= TASK TO CARRY OUT =
What follows is a listing to transcribe exactly, leaving the pictures out.

─── ENTRIES PROVIDED

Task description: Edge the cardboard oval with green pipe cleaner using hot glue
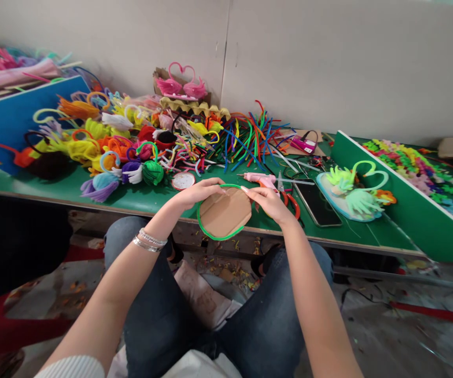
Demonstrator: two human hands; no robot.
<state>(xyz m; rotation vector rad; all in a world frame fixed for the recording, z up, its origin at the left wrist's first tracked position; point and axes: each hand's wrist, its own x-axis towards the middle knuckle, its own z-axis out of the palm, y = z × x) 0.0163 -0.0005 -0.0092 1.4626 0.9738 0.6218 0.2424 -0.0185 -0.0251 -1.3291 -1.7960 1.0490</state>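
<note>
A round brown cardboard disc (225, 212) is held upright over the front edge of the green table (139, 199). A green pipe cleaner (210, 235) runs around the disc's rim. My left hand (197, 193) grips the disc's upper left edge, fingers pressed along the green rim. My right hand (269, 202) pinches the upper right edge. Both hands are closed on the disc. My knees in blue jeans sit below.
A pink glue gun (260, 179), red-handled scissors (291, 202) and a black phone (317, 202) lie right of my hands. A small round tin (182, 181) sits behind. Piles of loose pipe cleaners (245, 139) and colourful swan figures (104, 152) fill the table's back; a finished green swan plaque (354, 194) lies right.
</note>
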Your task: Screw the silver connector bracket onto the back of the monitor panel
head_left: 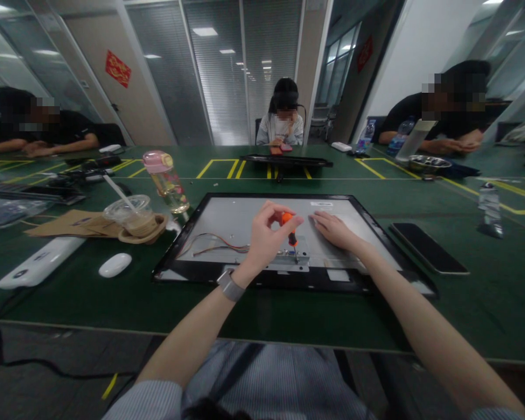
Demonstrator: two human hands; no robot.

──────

= REPLY =
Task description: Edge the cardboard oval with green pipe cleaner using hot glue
Demonstrator: two human hands; no robot.
<state>(xyz m; rotation vector rad; all in a world frame fixed for the recording, z up, its origin at the left wrist's first tracked position; point and axes: each hand's wrist, its own x-axis towards the middle knuckle, its own z-axis out of the palm, y = z × x) 0.0163 -0.0005 -0.0092 1.4626 0.9738 0.6218 0.2424 -0.0185 -0.0251 -1.3291 -1.7960 1.0490</state>
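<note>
A round brown cardboard disc (225, 212) is held upright over the front edge of the green table (139, 199). A green pipe cleaner (210, 235) runs around the disc's rim. My left hand (197, 193) grips the disc's upper left edge, fingers pressed along the green rim. My right hand (269, 202) pinches the upper right edge. Both hands are closed on the disc. My knees in blue jeans sit below.
A pink glue gun (260, 179), red-handled scissors (291, 202) and a black phone (317, 202) lie right of my hands. A small round tin (182, 181) sits behind. Piles of loose pipe cleaners (245, 139) and colourful swan figures (104, 152) fill the table's back; a finished green swan plaque (354, 194) lies right.
</note>
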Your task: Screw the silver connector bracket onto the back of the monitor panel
head_left: 
Demonstrator: two human hands; no robot.

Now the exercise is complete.